I just kept my sight on him silently.
"Please, clarify," he requested. "Because I don't want any misunderstandings between us, not tonight," he added and the calm tone of his voice scared me.
"Yes," I mustered the courage to reply.
He smiled bitterly at me and shook his head, like he was disgusted at what he saw. "So, you're thinking that things are going to get back to the way they were, are you now?"
I suddenly felt very ashamed for some reason. It was like I didn't know what I had been expecting.
"How selfish can you get Claire?" he asked sadly. "What exactly do you think I am? Do I look like some lifeless puppet to you? Or you just think that I can't feel a single thing because I'm a Zoldyck, because I am," he stated. "I belong to the family of assassins that killed your father, do you understand that?" he probed. "And nothing you do can change that. So, let me just ask you, why are you here now?"
"Killua, I just know—"
"You don't know anything," he interrupted. "You never did and neither you do now. I'm the same person I was on the day we met, I'm the same person you punched in the face. SO WHY ARE YOU HERE?" he bellowed. "Tell me, what has changed?" he said, trying to steady his voice.
I wanted to say something, but I had lost my voice.
"Is it because I showed up when you needed me?" he asked, guessing exactly what I wanted to say. "If it's that then tell me, when I have not showed up when you needed me?" His voice shook slightly. "I was always there."
I sobbed involuntarily before clasping a hand on my mouth.
"And if you tell me that you thought I was pretending all along with everything then I swear I'm going to—" He stopped mid-sentence and put a hand on his forehead.
I tried to breathe. "Killua—I'm really sorry and I—"
"Well, sorry isn't good enough, Claire."
I wiped my cheeks repeatedly. "What is then? I'll do anything—Killua, I—I can't be without you," I begged.
"You managed just fine for three months."
"If you just give me one chance, I swear—"

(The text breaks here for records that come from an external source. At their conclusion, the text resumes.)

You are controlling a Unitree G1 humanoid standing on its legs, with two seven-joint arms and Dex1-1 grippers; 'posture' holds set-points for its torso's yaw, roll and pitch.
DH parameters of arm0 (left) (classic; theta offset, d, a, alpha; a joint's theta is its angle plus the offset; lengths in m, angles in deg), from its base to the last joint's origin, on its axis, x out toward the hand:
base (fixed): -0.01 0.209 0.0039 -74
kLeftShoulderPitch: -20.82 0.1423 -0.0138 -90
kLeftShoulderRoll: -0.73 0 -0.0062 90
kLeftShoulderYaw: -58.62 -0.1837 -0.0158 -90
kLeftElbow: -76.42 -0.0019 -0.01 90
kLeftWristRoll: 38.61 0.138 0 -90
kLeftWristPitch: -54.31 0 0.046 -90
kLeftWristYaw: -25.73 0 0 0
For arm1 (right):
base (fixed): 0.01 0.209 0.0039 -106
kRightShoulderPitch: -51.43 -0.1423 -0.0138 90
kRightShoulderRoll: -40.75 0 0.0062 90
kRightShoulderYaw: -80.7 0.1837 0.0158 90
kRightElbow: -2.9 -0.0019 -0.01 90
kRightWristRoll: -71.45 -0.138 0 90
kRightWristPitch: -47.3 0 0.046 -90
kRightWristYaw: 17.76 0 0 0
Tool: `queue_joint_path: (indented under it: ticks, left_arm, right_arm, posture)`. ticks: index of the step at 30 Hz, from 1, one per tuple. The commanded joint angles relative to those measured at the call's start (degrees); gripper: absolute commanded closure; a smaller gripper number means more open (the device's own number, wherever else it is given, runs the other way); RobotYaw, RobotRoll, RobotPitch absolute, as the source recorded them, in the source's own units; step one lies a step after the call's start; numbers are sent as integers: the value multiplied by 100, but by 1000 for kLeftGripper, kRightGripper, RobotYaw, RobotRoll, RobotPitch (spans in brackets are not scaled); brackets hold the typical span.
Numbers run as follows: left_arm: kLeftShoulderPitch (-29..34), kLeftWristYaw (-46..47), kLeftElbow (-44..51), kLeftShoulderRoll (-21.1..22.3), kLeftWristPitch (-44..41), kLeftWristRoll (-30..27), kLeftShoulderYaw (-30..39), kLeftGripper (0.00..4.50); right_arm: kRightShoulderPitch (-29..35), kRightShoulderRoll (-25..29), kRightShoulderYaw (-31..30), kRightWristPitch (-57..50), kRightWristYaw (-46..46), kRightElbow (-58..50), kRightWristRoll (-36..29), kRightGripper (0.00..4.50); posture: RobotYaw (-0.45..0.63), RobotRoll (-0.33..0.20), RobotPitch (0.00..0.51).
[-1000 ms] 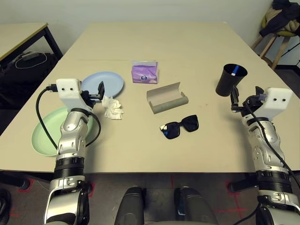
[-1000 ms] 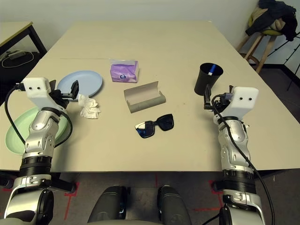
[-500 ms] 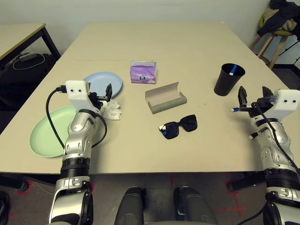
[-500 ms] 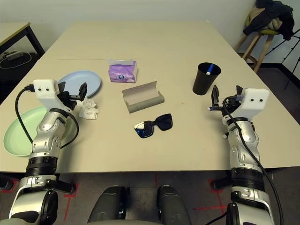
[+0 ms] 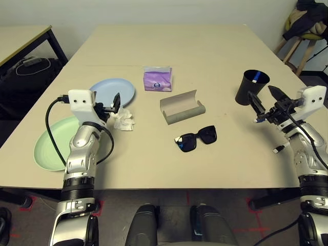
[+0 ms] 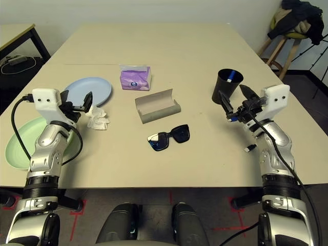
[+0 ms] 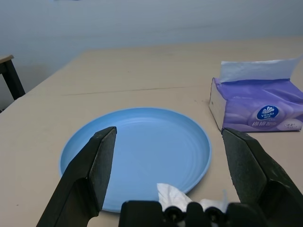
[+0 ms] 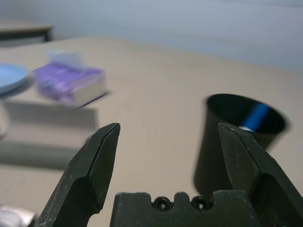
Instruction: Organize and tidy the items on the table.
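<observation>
purple tissue pack (image 7: pixel 259 109), logo perhaps "Vinda"

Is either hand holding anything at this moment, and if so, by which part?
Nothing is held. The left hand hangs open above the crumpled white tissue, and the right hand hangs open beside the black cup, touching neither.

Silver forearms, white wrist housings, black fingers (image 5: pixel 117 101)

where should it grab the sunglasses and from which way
Probably the bridge between the lenses of the sunglasses, coming straight down from above. They lie flat and unfolded on the table, so the narrow middle offers the open fingers a slim bar to close across.
</observation>
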Motion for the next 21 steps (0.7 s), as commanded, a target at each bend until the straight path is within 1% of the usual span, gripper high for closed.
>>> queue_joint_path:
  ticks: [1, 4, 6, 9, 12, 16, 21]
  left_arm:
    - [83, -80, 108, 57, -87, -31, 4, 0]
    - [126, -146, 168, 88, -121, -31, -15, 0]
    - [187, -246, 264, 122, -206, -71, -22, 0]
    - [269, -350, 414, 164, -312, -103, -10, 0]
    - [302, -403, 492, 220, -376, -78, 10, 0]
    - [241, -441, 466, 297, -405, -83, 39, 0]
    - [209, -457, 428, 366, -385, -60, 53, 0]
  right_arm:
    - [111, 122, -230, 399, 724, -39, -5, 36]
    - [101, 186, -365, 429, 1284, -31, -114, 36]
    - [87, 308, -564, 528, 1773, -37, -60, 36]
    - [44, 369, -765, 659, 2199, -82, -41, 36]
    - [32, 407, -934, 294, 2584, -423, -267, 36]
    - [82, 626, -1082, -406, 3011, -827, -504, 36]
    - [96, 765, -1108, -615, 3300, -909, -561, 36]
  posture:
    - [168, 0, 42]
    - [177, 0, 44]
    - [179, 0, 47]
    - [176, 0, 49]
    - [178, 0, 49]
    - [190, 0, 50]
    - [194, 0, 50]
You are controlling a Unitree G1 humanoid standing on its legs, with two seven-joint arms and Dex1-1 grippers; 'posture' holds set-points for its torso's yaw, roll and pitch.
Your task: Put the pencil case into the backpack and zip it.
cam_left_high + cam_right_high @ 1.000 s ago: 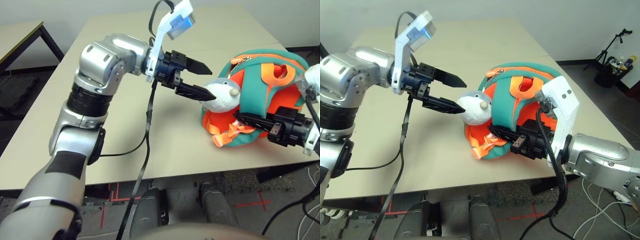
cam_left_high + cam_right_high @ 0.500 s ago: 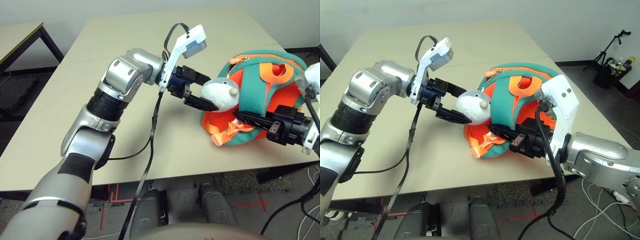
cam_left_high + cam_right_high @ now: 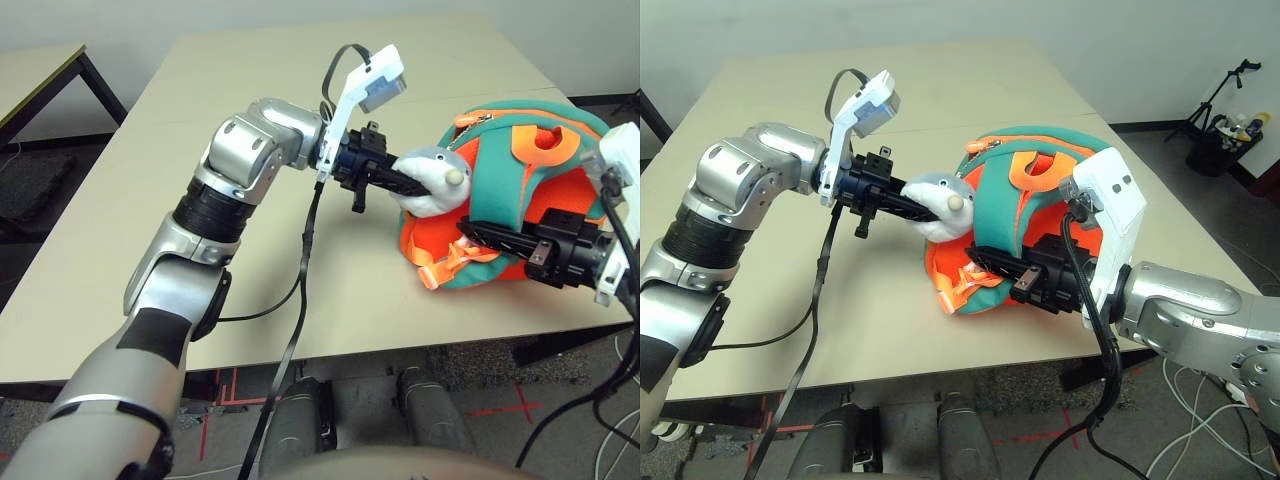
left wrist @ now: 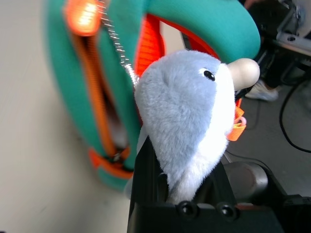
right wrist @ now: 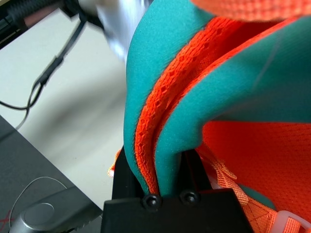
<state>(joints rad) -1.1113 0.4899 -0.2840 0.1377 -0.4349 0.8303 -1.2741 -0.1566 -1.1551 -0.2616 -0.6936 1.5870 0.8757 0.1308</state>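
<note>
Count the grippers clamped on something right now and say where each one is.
2. The left gripper is shut on the plush toy hanging at the backpack's near-left side. The right gripper is shut on the backpack's teal-and-orange strap at its front.

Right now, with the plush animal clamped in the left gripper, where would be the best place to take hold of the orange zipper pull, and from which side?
Grip the flat orange zipper pull itself, probably from the table side, away from the straps. It sits at the end of the zipper track on the backpack, exposed beside the plush animal, which the left gripper holds.
</note>
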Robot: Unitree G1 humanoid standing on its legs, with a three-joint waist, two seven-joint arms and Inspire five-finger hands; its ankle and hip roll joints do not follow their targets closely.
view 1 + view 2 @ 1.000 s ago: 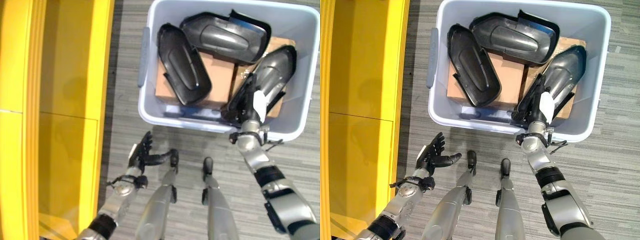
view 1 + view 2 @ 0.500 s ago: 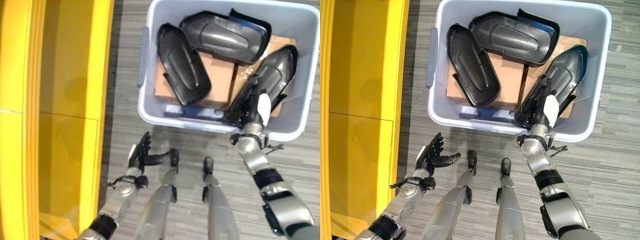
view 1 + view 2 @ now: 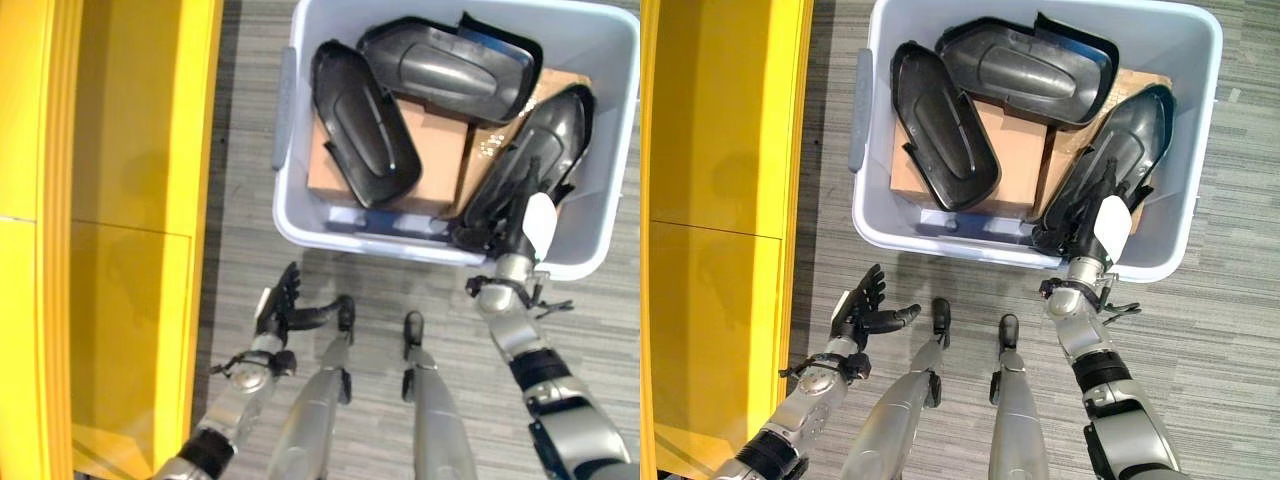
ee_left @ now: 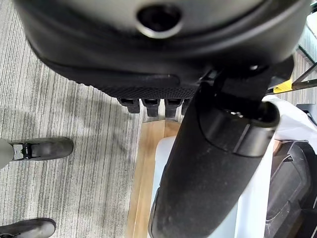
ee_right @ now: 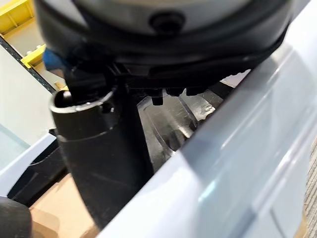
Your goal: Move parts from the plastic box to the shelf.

"Don't make this harder than it needs to be," he pleaded.
"Please," I whispered feeling helpless.
His gaze hardened and I knew this was it. I prepared myself for the final blow, but it was never enough. "Have a good life, Claire." He shut the door before I could even take another breath.
I still think today, I should have kept knocking until he opened again. I should've begged him. I should've told him I loved him. I should have but I didn't, because I was something I had falsely accused him of being—a coward.
The wind is as selfish as the haunting night
for it molds every word as clear as a blurred sight.